Assignment: The material below holds a span beginning at the line with "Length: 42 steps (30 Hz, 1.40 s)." and ending at the line with "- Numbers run". Quote that span exactly, both ends included, and only that span.

The records:

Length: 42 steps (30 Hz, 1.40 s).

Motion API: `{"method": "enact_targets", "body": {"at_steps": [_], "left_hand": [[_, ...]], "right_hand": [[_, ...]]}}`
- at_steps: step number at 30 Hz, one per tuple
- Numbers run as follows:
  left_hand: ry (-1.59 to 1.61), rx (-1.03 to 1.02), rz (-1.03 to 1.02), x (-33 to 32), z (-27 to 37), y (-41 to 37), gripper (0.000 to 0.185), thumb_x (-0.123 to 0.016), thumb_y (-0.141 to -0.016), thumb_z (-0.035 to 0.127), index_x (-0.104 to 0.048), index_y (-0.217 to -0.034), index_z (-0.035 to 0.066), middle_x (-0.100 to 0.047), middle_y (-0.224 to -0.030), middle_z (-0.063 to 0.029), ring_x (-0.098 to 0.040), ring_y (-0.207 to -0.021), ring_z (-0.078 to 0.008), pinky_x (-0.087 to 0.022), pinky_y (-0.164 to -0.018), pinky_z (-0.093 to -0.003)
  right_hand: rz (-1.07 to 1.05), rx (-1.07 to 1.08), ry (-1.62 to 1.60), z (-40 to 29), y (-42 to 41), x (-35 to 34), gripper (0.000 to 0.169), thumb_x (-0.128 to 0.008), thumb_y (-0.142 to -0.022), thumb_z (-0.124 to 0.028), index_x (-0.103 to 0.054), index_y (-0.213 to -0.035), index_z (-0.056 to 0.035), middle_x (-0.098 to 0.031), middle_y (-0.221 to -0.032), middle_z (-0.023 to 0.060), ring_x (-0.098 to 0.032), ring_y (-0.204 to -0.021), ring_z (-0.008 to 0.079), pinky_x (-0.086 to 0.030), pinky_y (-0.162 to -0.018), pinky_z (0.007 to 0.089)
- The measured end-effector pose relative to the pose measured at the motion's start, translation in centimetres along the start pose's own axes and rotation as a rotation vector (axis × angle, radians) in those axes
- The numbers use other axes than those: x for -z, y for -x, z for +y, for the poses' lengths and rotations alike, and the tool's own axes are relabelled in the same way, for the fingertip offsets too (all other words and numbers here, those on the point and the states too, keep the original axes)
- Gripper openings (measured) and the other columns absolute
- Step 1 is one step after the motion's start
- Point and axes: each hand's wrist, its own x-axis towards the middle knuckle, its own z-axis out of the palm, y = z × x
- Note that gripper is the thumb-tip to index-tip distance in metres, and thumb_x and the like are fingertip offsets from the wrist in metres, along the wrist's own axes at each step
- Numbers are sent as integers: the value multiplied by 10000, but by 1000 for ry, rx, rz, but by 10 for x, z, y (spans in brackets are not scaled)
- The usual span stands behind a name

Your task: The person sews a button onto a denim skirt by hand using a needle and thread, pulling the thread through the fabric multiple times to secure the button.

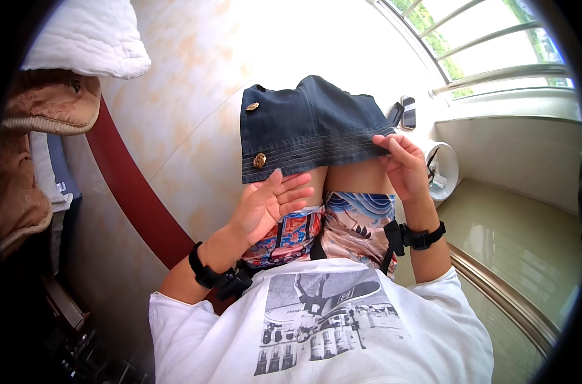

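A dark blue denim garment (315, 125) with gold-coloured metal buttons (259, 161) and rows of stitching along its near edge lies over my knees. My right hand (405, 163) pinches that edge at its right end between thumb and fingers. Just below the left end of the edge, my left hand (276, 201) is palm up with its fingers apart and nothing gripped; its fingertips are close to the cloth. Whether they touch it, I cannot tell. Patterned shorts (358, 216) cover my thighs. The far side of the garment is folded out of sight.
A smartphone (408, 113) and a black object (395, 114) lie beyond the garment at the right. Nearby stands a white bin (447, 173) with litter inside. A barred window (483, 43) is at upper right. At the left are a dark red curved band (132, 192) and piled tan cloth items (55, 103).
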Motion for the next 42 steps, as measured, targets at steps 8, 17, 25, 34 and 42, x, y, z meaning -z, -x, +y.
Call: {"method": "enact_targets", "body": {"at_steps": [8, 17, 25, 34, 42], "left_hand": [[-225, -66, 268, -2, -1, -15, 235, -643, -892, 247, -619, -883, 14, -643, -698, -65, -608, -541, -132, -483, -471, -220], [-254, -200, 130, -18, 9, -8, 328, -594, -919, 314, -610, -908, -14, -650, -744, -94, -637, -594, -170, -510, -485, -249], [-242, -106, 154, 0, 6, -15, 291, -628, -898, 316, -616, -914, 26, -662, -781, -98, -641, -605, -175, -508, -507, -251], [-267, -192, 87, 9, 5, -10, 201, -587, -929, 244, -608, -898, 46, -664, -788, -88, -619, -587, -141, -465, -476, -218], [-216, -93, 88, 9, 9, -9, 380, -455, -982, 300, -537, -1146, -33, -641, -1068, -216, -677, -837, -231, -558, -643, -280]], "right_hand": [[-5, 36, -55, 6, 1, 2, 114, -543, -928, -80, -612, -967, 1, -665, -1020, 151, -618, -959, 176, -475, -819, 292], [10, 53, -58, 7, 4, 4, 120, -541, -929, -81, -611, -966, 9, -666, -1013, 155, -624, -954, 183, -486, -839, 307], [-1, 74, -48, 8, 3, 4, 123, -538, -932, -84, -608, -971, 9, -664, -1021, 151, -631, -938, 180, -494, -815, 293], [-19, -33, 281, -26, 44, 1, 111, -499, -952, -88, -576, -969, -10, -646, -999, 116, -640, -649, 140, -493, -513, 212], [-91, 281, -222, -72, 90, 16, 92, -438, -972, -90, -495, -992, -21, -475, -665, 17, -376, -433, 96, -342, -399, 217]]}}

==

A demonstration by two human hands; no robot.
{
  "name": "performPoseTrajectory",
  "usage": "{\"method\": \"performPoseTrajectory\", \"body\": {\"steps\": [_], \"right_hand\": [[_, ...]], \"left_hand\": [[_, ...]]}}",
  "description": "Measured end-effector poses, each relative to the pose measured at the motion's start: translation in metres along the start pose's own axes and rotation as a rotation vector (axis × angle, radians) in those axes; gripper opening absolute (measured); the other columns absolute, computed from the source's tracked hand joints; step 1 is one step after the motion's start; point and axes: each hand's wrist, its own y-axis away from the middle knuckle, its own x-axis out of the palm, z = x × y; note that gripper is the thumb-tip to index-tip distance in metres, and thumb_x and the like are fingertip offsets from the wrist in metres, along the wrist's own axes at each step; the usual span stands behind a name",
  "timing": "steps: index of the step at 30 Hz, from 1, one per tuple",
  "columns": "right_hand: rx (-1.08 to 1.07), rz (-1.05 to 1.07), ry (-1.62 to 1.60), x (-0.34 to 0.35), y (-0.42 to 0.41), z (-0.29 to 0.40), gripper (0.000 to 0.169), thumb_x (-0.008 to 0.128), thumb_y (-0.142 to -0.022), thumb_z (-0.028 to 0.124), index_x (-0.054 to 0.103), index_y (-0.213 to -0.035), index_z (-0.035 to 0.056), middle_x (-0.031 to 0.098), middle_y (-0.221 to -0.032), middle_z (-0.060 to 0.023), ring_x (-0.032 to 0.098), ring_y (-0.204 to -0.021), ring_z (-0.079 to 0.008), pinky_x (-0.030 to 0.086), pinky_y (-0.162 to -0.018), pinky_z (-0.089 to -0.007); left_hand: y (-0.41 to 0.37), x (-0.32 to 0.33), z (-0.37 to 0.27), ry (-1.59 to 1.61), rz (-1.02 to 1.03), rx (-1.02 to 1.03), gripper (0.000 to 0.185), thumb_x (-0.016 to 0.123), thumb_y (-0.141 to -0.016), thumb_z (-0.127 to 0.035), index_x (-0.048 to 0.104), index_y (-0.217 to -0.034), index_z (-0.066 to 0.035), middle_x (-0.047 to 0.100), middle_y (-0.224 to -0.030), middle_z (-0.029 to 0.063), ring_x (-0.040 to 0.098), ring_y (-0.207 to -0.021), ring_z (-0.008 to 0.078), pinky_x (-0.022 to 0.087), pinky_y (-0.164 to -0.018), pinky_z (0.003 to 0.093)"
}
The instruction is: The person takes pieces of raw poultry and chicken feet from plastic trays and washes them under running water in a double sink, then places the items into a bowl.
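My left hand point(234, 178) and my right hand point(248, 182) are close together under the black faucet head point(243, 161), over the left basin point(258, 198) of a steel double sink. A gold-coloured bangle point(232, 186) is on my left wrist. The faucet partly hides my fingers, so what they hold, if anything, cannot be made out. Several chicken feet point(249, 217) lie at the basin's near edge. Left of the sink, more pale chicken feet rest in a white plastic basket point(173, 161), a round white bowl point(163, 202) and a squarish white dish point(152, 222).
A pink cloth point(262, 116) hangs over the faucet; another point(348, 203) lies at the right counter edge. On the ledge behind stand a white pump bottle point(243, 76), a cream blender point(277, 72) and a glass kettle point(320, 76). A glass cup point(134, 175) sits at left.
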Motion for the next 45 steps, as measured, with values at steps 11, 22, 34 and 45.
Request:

Answer:
Length: 42 steps (30 Hz, 1.40 s).

Motion API: `{"method": "enact_targets", "body": {"at_steps": [_], "left_hand": [[_, ...]], "right_hand": [[_, ...]]}}`
- at_steps: step number at 30 Hz, one per tuple
- Numbers run as follows:

There is nothing else to add to the answer.